Dramamine for Dogs: Uses, Side Effects, and Alternatives

Dramamine for Dogs: Uses, Side Effects, and Alternatives

Some dogs eagerly await car rides, rushing to the door when they hear keys jingling. But for other dogs, traveling by car or airplane can be a miserable experience. Symptoms of motion sickness include nausea, vomiting, excessive drooling, and diarrhea. Dogs with this condition may begin to associate car rides with stressful experiences like vet visits or past bouts of illness.

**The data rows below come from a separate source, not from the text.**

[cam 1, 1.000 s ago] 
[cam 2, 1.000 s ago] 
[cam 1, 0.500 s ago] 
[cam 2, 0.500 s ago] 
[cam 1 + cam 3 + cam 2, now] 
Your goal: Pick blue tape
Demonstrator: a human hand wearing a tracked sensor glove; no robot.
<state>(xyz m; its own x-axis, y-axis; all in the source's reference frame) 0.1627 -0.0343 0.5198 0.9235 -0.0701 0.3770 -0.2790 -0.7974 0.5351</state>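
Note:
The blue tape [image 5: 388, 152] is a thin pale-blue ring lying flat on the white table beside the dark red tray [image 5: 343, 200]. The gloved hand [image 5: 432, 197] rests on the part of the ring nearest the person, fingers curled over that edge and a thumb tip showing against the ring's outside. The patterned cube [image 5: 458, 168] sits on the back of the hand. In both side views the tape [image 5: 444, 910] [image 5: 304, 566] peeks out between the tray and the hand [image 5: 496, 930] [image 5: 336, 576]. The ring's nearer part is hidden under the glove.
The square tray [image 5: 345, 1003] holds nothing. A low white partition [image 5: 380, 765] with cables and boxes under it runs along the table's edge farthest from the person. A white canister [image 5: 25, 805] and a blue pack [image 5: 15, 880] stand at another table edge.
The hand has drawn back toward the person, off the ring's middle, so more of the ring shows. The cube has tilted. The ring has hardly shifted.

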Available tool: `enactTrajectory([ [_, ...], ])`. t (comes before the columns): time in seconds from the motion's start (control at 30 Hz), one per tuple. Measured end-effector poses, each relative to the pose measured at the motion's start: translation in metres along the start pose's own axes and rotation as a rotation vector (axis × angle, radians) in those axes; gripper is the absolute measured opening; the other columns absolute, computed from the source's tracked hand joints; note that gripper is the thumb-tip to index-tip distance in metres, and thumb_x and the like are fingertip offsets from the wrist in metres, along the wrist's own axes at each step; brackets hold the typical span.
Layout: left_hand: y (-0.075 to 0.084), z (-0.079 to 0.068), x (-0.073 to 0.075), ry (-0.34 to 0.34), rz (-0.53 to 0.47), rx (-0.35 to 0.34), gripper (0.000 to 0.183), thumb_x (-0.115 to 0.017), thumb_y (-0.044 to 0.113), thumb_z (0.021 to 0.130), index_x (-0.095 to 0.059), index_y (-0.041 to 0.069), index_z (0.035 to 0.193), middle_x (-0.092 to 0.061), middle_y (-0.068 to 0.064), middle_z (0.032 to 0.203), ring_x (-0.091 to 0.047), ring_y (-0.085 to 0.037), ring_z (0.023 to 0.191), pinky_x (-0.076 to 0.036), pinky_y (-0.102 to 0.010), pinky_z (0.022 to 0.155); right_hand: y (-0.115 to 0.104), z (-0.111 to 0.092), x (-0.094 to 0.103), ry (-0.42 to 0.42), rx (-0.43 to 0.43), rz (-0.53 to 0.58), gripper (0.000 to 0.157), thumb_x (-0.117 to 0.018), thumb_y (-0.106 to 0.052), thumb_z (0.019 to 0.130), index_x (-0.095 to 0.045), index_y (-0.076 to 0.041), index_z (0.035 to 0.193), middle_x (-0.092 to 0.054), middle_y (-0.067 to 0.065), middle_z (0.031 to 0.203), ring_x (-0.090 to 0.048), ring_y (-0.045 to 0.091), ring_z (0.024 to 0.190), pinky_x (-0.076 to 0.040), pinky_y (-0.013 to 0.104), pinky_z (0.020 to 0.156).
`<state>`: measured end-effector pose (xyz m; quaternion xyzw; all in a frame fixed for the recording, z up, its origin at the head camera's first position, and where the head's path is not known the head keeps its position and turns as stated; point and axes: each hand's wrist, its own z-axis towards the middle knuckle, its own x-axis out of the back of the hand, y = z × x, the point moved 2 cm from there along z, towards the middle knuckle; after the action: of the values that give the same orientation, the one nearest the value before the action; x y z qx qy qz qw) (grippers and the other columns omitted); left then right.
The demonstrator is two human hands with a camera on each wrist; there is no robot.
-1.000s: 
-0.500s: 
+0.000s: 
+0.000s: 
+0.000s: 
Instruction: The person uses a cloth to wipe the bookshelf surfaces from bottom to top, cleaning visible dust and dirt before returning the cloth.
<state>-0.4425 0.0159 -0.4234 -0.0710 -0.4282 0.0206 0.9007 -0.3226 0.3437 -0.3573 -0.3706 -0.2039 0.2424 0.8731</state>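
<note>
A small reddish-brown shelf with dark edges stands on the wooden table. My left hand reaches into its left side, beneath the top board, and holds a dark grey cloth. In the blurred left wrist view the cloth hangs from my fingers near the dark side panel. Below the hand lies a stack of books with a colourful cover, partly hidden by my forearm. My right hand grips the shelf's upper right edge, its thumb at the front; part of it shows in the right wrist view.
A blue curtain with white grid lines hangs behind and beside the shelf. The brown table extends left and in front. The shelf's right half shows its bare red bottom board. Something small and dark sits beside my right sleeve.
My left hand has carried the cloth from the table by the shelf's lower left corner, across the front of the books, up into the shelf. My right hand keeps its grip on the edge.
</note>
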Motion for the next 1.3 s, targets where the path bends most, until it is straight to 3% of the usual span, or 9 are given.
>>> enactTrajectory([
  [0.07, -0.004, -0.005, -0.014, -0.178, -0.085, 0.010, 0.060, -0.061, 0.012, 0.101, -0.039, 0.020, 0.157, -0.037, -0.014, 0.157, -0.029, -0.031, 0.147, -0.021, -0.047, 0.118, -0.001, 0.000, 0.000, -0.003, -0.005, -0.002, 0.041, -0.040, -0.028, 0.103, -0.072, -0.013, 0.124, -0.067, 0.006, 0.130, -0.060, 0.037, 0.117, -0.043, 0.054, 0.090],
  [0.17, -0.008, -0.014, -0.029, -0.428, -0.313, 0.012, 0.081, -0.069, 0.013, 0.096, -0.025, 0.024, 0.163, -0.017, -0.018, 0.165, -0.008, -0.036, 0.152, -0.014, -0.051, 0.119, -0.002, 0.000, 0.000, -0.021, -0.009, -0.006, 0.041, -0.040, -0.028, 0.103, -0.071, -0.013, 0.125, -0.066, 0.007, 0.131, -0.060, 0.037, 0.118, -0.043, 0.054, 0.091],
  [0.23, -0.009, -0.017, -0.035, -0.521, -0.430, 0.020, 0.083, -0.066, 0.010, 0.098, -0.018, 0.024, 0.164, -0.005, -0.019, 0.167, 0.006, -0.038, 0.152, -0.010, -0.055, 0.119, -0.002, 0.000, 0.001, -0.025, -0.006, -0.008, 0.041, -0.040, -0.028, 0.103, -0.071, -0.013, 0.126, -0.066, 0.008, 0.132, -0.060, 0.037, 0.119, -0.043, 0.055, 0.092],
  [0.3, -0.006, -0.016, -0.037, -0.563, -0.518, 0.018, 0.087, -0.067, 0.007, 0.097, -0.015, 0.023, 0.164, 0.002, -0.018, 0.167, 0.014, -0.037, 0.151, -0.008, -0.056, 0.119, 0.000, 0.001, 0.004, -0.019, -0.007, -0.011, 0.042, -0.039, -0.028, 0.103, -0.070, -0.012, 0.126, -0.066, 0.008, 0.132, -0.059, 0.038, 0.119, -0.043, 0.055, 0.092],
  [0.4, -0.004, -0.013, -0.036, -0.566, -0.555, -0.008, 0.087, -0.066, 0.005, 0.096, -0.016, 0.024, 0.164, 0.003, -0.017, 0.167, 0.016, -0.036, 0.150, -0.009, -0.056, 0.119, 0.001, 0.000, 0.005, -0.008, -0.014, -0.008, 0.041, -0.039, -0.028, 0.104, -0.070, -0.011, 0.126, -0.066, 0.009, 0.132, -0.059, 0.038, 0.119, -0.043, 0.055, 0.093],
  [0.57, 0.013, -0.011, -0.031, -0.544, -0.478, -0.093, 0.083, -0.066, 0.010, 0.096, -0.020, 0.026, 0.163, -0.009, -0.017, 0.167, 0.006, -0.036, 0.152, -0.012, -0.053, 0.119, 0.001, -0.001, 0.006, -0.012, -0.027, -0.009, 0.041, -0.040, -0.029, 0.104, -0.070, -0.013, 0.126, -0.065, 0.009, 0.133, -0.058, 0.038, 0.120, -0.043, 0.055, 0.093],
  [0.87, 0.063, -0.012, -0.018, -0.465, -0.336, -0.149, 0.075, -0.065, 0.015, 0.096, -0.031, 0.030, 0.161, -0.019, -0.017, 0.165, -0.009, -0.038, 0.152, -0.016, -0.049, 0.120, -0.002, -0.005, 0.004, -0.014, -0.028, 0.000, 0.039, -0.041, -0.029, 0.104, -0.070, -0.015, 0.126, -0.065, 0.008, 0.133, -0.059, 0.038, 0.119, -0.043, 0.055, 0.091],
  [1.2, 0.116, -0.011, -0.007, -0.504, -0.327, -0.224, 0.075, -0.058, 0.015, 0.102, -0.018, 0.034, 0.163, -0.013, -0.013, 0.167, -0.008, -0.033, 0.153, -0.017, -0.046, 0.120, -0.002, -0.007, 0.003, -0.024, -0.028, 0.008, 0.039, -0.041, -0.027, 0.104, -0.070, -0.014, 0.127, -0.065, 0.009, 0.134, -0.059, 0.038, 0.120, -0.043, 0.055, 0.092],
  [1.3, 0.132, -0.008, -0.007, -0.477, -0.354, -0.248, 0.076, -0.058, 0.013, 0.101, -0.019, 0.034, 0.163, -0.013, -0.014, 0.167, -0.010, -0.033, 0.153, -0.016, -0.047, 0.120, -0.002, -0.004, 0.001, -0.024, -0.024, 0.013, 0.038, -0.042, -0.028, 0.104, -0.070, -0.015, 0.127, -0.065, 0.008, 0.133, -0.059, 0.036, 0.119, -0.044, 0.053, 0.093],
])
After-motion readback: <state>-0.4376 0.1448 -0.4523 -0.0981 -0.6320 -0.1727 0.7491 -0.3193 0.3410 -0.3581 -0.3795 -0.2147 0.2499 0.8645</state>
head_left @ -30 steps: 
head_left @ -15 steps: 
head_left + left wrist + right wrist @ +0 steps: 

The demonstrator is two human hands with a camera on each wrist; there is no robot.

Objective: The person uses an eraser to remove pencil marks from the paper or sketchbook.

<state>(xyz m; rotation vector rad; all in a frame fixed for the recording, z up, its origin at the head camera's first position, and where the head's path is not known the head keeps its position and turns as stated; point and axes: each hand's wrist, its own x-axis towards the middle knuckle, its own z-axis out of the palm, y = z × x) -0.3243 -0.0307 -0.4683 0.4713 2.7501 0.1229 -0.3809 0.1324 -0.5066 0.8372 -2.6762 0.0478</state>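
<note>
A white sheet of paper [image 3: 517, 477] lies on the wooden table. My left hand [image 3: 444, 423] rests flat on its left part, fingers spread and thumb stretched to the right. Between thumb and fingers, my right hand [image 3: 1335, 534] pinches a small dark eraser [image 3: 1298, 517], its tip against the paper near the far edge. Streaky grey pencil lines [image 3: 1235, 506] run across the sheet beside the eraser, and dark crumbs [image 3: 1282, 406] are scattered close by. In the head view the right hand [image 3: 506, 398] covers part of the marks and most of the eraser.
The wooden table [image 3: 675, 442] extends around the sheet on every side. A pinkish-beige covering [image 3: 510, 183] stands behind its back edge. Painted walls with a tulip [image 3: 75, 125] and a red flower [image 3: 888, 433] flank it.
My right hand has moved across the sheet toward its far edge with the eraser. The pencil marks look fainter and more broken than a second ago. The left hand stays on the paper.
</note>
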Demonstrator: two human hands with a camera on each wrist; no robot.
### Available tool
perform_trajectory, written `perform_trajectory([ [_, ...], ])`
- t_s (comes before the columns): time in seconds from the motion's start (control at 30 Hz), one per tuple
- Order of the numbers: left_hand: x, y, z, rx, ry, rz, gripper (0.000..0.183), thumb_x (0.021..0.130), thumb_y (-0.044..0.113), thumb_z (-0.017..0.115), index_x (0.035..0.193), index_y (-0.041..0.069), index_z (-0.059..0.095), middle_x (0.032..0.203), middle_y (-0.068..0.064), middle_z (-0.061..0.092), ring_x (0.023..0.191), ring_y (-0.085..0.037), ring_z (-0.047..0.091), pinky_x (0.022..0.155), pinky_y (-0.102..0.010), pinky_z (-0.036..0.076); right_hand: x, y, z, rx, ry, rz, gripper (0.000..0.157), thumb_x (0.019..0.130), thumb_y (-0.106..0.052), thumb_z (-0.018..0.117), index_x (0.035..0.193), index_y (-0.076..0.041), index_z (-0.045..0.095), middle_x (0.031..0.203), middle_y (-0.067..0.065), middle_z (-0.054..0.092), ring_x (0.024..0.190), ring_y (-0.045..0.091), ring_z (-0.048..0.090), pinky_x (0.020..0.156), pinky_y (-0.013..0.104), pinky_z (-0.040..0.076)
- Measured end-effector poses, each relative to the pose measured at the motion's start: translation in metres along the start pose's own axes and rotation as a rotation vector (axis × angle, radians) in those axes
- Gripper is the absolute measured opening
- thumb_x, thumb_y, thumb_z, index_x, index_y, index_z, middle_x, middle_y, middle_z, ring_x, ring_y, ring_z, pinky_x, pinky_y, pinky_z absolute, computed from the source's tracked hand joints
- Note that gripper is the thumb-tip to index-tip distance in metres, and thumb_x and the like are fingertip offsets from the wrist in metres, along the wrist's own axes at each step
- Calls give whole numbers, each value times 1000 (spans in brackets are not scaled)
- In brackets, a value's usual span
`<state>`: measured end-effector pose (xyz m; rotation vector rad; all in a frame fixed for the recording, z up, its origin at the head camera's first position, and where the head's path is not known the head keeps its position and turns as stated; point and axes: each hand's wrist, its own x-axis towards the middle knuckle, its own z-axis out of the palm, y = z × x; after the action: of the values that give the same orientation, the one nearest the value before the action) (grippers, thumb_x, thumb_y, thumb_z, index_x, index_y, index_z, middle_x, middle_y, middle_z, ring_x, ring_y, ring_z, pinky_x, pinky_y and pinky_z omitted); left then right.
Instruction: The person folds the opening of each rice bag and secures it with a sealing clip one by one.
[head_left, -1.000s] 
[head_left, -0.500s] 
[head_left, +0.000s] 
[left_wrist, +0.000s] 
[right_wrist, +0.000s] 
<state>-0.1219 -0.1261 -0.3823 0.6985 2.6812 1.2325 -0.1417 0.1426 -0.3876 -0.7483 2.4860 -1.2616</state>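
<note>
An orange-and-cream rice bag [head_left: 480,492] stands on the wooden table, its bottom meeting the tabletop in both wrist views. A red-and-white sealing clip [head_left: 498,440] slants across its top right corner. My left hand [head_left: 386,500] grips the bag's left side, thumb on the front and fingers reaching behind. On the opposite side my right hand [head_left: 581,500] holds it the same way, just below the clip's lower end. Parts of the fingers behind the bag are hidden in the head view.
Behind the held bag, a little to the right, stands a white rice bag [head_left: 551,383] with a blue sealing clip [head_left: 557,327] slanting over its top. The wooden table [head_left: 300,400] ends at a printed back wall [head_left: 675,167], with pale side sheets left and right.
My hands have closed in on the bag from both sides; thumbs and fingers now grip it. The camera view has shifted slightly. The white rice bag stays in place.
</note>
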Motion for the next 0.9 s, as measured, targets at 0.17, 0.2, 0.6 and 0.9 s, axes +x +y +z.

If your dog experiences motion sickness or travel-related anxiety, discuss with your veterinarian potential causes and ways of dealing with this issue. Your veterinarian may give you tips on how, in some cases, motion sickness can be overcome by conditioning the animal to travel. In other cases, drug treatment may be needed with training or alone to help prevent motion sickness, provide sedation, and decrease drooling. You should always speak with your veterinarian before obtaining these medications, as they know your dog and their medical history best. Some over the counter medications can be effective, but most of the more efficient drugs, including tranquilizers, sedatives, and products to decrease nausea or vomiting, can be obtained from your veterinarian.

What is Dramamine?

Dramamine is a human medication and does have some uses in veterinary medicine, says Dr. Linda Simon, MVB MRCVS, veterinarian, veterinary surgeon, and member of the British Royal College of Veterinary Surgeons. For instance, this medication may be given to dogs to treat nausea and allergies. But since it’s not licensed for use in dogs, veterinarians will often turn to other options first, she says. It’s best to consult with your vet about which antihistamine is appropriate for your dog.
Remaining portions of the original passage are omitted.